Chart showing LLM performance against FinanceQA

And the lack of high-quality training data is everywhere:

  • Domain-specific AI (legal, consulting, healthcare, etc.)
  • Multimodal data (audio, multilingual, etc.)
  • Foundational models looking to push the boundary on reasoning and grading

Solution

We are building a platform to onboard experts to work on custom datasets. Think working professionals at top firms and the smartest students in various subjects (PhDs). Then, whenever you have a request for a certain type of data, we will construct and lead a team to produce:

  • Post-training / fine-tuning data
  • Human-Led Reinforcement Learning (RLHF) data
  • Custom benchmarks

You will know the people making your dataset and their qualifications while we coordinate with you to ensure quality standards. We save you time and energy, so you can focus on the model and not the data.
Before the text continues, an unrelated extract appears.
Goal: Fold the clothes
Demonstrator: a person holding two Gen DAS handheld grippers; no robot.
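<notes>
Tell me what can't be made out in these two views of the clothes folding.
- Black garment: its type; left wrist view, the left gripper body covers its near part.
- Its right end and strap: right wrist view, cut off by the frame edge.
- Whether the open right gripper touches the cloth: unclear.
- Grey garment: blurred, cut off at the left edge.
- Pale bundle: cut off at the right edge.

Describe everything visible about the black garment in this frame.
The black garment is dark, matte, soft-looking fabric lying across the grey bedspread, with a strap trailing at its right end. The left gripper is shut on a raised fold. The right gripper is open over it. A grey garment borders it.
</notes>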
Example Datasets We Provide

Foundational Model Advancing Coding Capabilities:

  • New data structures and algorithms problems with test cases and step-by-step answer reasoning
  • Computer architecture and system design reasoning
  • Performance optimization code with benchmarks and reasoning

Enterprise SaaS Company Building Internal AI Developer Tool:

  • Codebase-wide code snippets with corresponding refactoring suggestions and explanations
  • System and runtime errors paired with step-by-step debugging solutions
  • Database query optimization solutions and reasoning steps

Startup Building an AI Agent for Law:

  • Answered legal questions with expert reasoning
  • Computer use data for common tasks on legal project management software
  • Contract redlines with expert corrections

If AI is one day to replace jobs entirely, it can’t just be good, it needs to be near perfect. This transformation will require an immense amount of high-quality training data.

Our Ask

  • Are you working on a foundational model advancing multimodal applications, nuanced reasoning, or domain-specific expertise?
  • Are you building an AI agent (Series A to enterprise) where prompt engineering and RAG aren't cutting it?
  • Are you implementing AI in a specialized domain where current models lack expertise (e.g., medicine, legal, finance, software, government, healthcare)?
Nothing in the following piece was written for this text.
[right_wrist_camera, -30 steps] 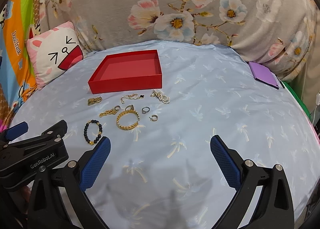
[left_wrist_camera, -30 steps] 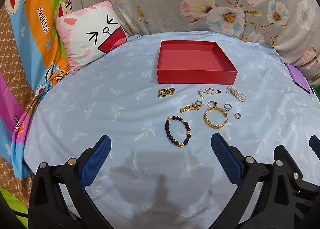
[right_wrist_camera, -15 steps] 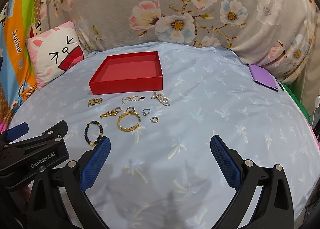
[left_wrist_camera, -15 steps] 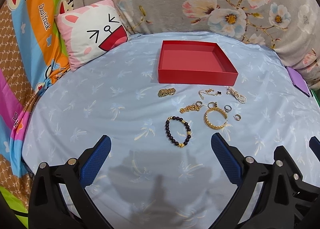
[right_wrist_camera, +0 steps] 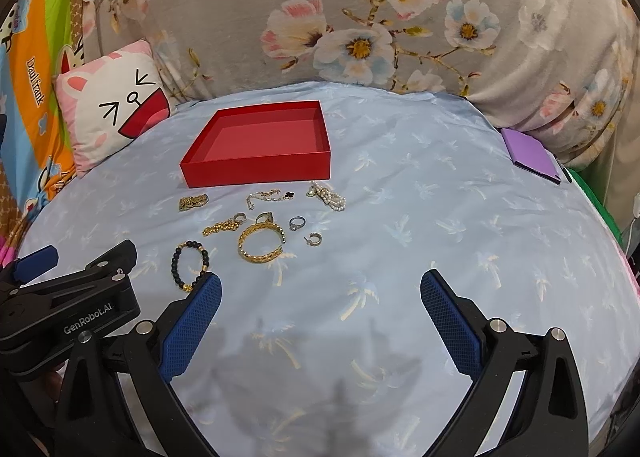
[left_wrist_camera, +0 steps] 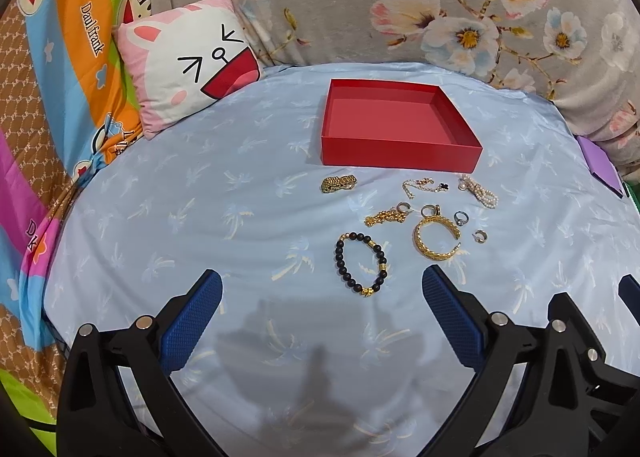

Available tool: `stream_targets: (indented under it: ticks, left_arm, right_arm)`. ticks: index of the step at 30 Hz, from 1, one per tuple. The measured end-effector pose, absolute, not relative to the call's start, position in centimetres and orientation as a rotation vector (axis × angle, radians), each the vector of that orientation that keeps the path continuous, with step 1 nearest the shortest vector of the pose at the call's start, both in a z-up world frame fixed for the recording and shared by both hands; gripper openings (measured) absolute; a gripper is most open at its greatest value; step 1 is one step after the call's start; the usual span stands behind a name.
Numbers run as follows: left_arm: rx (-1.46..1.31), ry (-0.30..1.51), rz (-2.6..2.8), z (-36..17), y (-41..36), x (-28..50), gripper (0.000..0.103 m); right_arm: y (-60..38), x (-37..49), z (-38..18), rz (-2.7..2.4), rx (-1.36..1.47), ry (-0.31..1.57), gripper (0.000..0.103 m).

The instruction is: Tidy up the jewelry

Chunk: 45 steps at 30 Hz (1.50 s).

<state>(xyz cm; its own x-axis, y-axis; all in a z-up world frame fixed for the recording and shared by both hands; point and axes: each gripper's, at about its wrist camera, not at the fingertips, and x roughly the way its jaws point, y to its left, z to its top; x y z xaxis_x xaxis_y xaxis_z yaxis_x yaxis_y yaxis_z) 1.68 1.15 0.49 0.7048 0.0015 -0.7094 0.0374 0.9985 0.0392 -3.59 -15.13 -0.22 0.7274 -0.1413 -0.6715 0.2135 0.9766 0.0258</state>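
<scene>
Left tongs (left_wrist_camera: 320, 313) and right tongs (right_wrist_camera: 320, 309) both apart, empty. Black bead bracelet (left_wrist_camera: 360, 263) at 12 o'clock of left tongs; empty red cardboard box (left_wrist_camera: 398, 129) beyond.

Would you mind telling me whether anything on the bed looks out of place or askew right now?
Nothing looks damaged. The jewelry, including the black bead bracelet and gold bangle, lies scattered loose on the blue sheet, while the red box beyond it sits empty.

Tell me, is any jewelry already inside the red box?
No, the red box shows only its bare floor; the black bead bracelet and other pieces lie on the sheet.
</scene>
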Motion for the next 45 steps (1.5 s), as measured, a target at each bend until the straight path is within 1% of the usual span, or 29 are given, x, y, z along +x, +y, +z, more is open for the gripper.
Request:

We would love to meet you! Please schedule a time on Calendly or reach us at founders@afterquery.com.

Our Team

Carlos and Spencer first met in high school at a summer program at Google and then interned together at Meta. Danny and Spencer met in high school, where they built a startup. They then both got into Wharton, sold that startup, and became roommates.
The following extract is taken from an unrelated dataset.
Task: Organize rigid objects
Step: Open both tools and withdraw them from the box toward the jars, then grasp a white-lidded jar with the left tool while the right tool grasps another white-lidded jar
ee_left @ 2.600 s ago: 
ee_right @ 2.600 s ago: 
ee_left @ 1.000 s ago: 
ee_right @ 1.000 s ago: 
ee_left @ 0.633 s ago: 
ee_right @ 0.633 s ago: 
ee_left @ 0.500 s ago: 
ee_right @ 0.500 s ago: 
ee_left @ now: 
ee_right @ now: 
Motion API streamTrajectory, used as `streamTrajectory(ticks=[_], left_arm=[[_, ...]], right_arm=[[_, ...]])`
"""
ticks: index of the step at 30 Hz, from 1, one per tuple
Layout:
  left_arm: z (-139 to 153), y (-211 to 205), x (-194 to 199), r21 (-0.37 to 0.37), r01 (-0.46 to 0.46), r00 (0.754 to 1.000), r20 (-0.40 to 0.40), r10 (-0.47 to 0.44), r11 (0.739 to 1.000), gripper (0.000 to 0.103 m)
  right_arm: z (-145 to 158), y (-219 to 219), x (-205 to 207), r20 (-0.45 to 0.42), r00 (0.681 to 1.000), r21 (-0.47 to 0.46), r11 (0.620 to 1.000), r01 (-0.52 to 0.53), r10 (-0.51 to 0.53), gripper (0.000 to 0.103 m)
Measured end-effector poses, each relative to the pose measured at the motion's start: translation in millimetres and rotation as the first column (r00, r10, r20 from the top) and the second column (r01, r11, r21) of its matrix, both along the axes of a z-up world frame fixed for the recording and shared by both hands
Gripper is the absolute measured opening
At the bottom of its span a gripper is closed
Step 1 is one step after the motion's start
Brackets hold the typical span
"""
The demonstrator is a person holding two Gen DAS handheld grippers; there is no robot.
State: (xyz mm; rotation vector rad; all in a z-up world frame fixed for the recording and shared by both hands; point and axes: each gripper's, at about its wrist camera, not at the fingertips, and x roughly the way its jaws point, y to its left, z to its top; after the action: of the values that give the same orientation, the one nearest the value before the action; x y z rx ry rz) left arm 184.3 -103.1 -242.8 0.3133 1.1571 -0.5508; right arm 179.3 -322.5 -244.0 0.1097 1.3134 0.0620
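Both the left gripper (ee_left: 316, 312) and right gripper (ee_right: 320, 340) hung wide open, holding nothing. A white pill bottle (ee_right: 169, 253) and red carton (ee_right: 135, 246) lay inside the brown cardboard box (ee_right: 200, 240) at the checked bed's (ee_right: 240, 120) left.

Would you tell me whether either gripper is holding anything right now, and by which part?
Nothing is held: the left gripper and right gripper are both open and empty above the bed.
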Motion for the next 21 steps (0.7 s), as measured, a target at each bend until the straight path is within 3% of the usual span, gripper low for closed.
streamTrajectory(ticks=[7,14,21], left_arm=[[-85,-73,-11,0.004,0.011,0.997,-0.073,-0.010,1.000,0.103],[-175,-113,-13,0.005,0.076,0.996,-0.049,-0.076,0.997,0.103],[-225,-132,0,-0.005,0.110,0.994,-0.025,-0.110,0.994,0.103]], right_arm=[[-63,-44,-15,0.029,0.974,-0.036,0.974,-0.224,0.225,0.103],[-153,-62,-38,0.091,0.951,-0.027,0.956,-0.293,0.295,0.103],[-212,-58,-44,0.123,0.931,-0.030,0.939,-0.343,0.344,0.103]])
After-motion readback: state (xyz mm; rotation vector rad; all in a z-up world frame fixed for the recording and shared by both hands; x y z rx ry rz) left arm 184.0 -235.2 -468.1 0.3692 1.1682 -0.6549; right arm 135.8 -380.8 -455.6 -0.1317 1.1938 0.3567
Carlos has built multiple software businesses on his own, exited an edtech startup himself, and interned twice at Citadel Securities as a software engineer. He’s won the largest possible educational scholarship in all of Canada (the equivalent of two full rides), competed in state and national sailing competitions, and has 8x his bankroll in poker. He’s turned down numerous quant offers to pursue startups.

Spencer wrote an award-winning research paper and interned at a private equity firm in high school, before deciding to intern at Meta (SWE), Google (SWE), Morgan Stanley (IB), and Silver Lake (PE) in the next 3 years. He was the sole summer analyst at Silver Lake globally and has programmed numerous apps in his spare time (and sold some of them). He trains for half marathons and lifts in his free time between completing a master’s in computer science concurrently with his Wharton undergraduate degree.

Danny competed and won international competitions in public speaking during high school while pursuing his interest in AI, winning an international Microsoft AI competition and conducting research at a machine learning neuroscience lab. He then learned how people build real estate, from grocery stores to billion-dollar luxury hotels, eventually working on the largest real estate IPO in history and the largest IPO in 2024. He also really likes movies and attended the world's largest film festival, catching premieres of films like Anora and The Substance.